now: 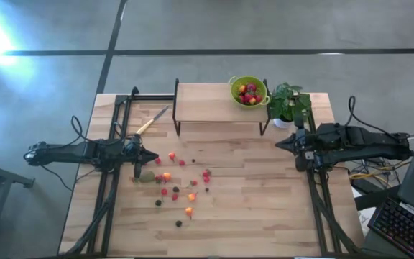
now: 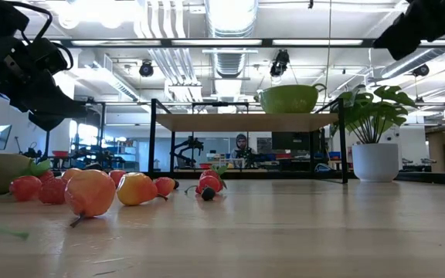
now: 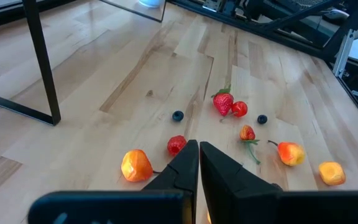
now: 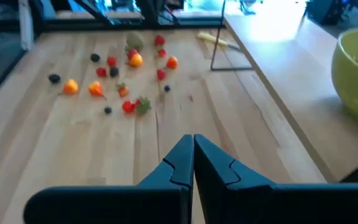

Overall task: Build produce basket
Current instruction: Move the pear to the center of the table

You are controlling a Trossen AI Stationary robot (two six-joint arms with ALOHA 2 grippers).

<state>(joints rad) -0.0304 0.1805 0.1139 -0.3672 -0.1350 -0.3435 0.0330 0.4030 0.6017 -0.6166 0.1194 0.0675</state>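
Left gripper (image 1: 152, 155) closed, empty, left-centre beside scattered fruit (image 1: 175, 188). Right gripper (image 1: 282, 144) closed, empty, right. Green colander (image 1: 249, 91) on shelf, upper centre.

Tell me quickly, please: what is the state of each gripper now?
Left gripper: jaws closed, holding nothing, above the scattered fruit.
Right gripper: jaws closed, holding nothing.

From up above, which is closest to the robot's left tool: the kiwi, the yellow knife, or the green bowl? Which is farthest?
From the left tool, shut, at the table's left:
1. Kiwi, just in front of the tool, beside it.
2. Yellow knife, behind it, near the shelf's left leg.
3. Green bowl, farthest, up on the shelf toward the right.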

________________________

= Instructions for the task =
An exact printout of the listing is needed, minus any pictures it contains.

= Task response =
now: 
now: 
now: 
now: 

Overall task: Build produce basket
Current instruction: Move the pear to the center of the table

You are controlling a Trossen AI Stationary robot (two six-joint arms with ALOHA 2 grippers).

<state>(joints rad) -0.0304 0.1805 0.1139 -0.3672 -0.1350 -0.3435 0.0330 0.4030 0.6017 -0.6166 0.1194 0.0675</state>
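Left gripper (image 1: 152, 155) closed, empty, left-centre beside scattered fruit (image 1: 175, 188). Right gripper (image 1: 282, 144) closed, empty, right. Green colander (image 1: 249, 91) on shelf, upper centre.

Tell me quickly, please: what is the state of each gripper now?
Left gripper: jaws closed, holding nothing, above the scattered fruit.
Right gripper: jaws closed, holding nothing.

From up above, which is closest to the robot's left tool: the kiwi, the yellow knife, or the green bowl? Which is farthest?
From the left tool, shut, at the table's left:
1. Kiwi, just in front of the tool, beside it.
2. Yellow knife, behind it, near the shelf's left leg.
3. Green bowl, farthest, up on the shelf toward the right.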

This exercise is now complete.